I wish I could unequivocally recommend this as a solid general introduction to the practice of witchcraft, but I find it critical to note that within the actual spells Brown offers, there are a number of craft ingredients and instructions that are clearly derived from hoodoo practices and/or brujería. Brown doesn't contextualize her spells within such praxis, and a newcomer to the practice of witchcraft wouldn't be able to discern otherwise.
I'm frustrated, because while it's evident to me that, for example, using High John the Conqueror, cayenne pepper, cinnamon, and lucky hand root for a fast-money oil is unequivocally a hoodoo spell, Brown doesn't mention or reference the hoodoo tradition or her relationship to hoodoo or even where she herself learned the spell (because in no way could she have developed it in a vacuum).
This frustration is compounded by my estimation that Part I, featuring an accessible introduction to witchcraft and how sensibly, as a novice, to practice the craft, represents a fine addition to the growing contemporary volumes of introductory witchcraft. In all honesty, Brown delivers this more deftly than most -- the section on "Core Beliefs and Values" stood out to me as a sensible introductory morality of contemporary witchcraft.
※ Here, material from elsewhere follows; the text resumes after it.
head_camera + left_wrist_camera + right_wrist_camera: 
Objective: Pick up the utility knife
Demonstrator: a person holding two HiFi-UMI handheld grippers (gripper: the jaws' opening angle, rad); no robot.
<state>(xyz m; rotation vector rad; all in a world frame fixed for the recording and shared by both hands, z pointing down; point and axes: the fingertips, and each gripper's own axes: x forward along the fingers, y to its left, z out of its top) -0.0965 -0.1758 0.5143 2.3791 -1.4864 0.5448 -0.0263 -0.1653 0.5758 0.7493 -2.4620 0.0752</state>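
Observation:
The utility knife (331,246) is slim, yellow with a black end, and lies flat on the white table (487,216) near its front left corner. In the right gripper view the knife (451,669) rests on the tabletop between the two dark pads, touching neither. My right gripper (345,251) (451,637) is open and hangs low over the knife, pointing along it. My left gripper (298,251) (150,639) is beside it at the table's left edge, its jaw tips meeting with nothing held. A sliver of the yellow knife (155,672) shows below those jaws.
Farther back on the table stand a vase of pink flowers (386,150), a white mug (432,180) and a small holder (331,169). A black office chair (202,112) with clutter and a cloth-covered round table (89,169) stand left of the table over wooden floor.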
Even so, I can't let Brown get away with the problems of the spells offered in Part II, which smack of cultural appropriation. From what I can find of Brown's background she appears to be a white woman residing and practicing in New Orleans, which would provide a clear connection to hoodoo practices, but without offering the cultural/historical background for the practices she has written (or her own experience of learning them, much less sharing them publically) Brown gives the appearance of white-washing longstanding spellwork of the hoodoo tradition -- white-washing in such a way that she, as a white woman, is profiting from the cultural knowledge and practice of black and brown people in the American South.
In a way this is a prime example of white privilege in action -- initially a fine volume of introductory knowledge and instruction for a general audience, thoroughly compromised by unthinking and unchallenged white privilege, and the disenfranchisement of black and brown practitioners and their voices for the profit of the privileged.